Though he found solace in the creation of things, he was tormented by the king and the king’s two bastard sons, Regin and Raedin. The king was endlessly critical of all of Weyland’s work, imagined blemishes and flaws, and would lecture Weyland for hours about the inferior quality of such a legendary smith’s efforts. He would accuse Weyland of cheating him, and cast exquisite pieces directly into the fires of the forge itself, ruining them. Weyland thought occasionally of taking umbrage to the man’s violent words and destruction, and when his mind even wandered a bit in that direction the cuff on his ankle would send sharp shocks up his leg and into his groin.
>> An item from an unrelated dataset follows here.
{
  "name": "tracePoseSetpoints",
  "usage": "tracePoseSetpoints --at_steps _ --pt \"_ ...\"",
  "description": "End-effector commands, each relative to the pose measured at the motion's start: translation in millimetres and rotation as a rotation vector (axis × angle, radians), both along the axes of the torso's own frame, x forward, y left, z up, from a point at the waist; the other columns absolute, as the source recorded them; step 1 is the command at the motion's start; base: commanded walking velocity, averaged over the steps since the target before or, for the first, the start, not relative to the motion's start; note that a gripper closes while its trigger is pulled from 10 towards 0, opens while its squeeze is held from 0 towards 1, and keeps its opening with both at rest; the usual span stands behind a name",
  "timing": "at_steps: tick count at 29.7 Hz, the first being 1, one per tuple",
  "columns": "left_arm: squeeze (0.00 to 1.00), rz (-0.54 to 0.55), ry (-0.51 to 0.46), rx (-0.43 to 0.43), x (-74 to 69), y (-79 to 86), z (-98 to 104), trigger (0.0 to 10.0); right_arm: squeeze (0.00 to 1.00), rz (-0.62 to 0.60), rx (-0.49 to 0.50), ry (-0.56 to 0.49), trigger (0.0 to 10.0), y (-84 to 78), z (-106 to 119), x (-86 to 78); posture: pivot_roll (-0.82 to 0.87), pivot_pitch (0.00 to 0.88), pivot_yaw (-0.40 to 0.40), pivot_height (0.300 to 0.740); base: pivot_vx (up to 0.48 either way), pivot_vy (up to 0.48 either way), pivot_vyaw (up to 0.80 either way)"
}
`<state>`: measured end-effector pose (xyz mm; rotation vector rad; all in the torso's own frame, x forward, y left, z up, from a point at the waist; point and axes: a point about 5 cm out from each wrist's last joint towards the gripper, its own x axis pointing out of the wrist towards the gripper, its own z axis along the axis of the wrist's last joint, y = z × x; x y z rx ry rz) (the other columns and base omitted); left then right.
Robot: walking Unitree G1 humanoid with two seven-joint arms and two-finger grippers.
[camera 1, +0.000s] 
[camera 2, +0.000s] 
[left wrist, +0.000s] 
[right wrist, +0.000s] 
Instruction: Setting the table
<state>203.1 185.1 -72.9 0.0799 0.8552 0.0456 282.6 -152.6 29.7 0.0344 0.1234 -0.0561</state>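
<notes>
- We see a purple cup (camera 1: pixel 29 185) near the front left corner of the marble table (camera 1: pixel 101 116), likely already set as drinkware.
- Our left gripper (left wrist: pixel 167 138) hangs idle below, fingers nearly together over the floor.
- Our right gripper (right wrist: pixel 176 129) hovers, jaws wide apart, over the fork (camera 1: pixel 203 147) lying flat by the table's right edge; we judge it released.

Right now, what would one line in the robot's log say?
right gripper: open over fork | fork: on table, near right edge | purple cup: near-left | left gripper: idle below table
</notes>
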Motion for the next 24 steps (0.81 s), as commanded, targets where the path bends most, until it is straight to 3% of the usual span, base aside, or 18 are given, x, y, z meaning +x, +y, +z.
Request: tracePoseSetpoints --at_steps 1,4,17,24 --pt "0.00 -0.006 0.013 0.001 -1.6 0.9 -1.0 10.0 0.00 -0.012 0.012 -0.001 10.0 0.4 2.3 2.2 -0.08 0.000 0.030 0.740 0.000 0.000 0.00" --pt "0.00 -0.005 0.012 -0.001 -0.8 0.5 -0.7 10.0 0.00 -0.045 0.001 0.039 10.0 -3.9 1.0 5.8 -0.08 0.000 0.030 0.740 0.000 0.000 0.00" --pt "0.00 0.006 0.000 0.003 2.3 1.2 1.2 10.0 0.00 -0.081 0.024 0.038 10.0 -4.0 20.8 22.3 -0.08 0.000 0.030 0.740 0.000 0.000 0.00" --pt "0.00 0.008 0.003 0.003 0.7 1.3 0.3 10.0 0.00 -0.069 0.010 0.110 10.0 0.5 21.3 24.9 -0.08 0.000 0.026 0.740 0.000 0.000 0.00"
For all the king’s unending criticism, the boys were almost as bad. Barely a dozen years old, they took it upon themselves to find myriad way to torment Weyland, sometimes hiding his tools or venting the forge. Once they spoiled an entire batch of copper by adding chunks of lead and clay into the bloomery where it was melting. He could not retaliate or reprimand them, the cuff took umbrage to that as well. His expression darkened whenever they came into his realm, and he discovered that when he raged only in his heart that the cuff left him alone with his musings, and if he whispered or cursed in low tones, that it would likewise leave him be. When they started leaving mangled creatures, dead and dying, in his workshop, he had to close away his soul, giving the mercy of a quick death to the animals who were not yet gone beyond.
On the third name-day of the Crown Prince, the Lady Ninian left in the night, and was never seen again, eluding all of the search parties sent for her. The king did not appear perturbed, eventually declaring her dead and trusting the rearing of his young son to his daughter.
The guards who took turns at his doorway became more and more wary, and rumors began to circulate about him, and they often called him the Mad Smith and left as quickly as possible when their relief arrived.
After the disappearance of the queen, Beadhid brought the young crown prince, the child a balm to Weyland’s soul. Prince Wigia was the only son of a wife of King Nithad, and Weyland was not eager to disabuse the king of the notion of that wife’s true name or nature, nor the boy’s paternity.
Months and years passed, if measured by the growth of the prince, the bloom of his sister the princess. Still, the smith worked, the endless mound of spears and arrows and plain crafted swords, the hundreds of rings and crowns and brooches that Weyland crafted in an effort to keep the madness of the manacle at bay.
The bastard princes, Regin and Raedin grew even more cruel as time passed, and one day Weyland returned to the workshop from the bloomery five steps from the door to find the whiskers burned off of the mangy cat and the spider’s web swept down. Weyland found bits of fine curling straw and carefully petted the ugly feline, smoothing away the burns. He held the straw in his scarred hand, and soon the whiskers were long again, though they were slightly curly for the rest of the cat’s life. The ill-tempered thing scratched him in thanks, and the next day he found pawprints in blue across the hearth. The spider patiently spun her web again, and life, such as it was, returned to a semblance of normal.